(Stored data entries)

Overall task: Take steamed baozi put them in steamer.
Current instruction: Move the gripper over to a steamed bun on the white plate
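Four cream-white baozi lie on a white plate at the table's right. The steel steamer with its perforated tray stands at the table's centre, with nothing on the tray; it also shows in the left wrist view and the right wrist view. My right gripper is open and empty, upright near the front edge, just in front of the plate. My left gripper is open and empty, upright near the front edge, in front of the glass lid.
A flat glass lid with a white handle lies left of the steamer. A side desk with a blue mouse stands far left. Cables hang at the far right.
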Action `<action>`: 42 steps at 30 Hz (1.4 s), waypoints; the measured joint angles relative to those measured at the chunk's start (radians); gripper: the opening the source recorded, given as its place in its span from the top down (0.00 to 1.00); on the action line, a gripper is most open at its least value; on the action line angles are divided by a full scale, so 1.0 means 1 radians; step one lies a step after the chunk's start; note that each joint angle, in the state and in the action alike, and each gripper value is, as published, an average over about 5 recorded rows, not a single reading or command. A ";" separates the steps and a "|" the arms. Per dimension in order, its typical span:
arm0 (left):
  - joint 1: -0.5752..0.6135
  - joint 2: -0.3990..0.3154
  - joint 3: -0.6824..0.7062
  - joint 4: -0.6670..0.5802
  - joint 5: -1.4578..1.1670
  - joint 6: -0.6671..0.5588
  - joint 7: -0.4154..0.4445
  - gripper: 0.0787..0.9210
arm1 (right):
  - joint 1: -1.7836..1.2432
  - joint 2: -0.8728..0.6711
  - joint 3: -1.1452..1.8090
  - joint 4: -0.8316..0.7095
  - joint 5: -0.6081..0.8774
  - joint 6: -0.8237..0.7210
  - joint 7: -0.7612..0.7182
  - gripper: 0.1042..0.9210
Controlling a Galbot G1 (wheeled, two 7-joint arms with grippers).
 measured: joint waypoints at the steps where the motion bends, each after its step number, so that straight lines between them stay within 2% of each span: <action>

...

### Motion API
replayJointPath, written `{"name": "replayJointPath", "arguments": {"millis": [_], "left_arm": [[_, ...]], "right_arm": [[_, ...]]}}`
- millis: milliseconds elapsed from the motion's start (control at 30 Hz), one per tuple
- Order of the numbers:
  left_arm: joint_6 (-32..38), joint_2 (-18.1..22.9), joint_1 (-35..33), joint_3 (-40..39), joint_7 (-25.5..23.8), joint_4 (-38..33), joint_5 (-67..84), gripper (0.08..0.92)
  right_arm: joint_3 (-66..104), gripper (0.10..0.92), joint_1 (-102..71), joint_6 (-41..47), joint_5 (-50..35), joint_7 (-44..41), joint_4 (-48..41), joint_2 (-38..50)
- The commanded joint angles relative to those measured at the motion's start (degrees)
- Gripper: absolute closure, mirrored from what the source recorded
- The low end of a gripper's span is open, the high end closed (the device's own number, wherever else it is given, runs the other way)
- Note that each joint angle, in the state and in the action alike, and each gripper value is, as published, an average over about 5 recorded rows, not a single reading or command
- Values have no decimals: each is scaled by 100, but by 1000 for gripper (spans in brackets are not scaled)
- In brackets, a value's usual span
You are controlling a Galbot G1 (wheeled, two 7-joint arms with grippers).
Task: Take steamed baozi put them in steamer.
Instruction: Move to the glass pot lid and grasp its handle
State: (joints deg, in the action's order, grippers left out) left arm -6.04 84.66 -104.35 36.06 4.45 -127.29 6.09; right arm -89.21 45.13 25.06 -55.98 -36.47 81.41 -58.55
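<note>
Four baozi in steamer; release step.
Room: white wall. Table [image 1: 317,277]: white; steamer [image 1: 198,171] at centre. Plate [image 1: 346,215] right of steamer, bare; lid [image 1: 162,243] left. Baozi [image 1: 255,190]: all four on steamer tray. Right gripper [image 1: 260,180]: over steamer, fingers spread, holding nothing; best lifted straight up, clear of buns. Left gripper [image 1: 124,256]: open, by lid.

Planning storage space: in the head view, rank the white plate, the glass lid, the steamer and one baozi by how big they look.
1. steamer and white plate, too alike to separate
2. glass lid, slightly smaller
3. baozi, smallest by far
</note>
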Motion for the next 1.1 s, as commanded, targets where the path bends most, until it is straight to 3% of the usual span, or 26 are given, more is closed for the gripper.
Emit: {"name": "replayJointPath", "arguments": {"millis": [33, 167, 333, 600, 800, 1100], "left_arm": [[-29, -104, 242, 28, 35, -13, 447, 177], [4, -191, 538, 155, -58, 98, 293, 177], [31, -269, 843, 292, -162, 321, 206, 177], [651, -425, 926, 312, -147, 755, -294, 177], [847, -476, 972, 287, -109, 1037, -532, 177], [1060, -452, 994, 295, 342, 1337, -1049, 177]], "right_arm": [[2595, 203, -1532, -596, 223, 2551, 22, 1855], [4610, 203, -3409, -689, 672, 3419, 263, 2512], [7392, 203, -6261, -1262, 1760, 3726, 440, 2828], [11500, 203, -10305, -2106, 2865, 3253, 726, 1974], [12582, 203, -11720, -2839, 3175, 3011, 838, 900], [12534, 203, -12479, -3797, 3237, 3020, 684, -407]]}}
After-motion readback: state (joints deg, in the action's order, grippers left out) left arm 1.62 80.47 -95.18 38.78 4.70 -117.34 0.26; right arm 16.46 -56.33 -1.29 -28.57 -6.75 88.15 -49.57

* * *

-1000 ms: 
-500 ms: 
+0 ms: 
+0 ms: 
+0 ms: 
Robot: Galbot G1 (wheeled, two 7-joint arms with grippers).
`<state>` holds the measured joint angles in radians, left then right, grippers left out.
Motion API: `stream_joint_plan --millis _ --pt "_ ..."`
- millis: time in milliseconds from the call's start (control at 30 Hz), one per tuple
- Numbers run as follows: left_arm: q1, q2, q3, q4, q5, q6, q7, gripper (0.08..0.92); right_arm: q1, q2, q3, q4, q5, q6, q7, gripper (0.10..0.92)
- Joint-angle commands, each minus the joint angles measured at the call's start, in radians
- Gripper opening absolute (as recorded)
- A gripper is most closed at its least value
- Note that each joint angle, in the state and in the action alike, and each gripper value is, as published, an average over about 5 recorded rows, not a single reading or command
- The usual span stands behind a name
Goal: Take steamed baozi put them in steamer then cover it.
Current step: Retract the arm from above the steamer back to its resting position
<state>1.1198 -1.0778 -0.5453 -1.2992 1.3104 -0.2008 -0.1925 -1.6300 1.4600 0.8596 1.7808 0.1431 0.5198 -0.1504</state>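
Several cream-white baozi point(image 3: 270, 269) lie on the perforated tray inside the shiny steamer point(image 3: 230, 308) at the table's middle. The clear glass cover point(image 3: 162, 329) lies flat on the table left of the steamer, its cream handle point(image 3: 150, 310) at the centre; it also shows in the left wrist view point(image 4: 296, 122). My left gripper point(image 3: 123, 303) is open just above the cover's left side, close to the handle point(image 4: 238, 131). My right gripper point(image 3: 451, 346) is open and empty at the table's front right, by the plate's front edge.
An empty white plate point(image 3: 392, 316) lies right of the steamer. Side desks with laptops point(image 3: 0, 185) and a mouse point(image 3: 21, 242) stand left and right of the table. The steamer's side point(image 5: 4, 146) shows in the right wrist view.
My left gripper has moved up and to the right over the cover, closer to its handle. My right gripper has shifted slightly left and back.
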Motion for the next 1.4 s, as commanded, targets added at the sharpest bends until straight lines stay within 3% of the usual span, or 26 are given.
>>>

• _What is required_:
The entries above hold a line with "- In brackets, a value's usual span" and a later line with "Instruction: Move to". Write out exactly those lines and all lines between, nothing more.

• _Result of this task_:
- In brackets, a value's usual span
You are controlling a Galbot G1 (wheeled, two 7-joint arms with grippers).
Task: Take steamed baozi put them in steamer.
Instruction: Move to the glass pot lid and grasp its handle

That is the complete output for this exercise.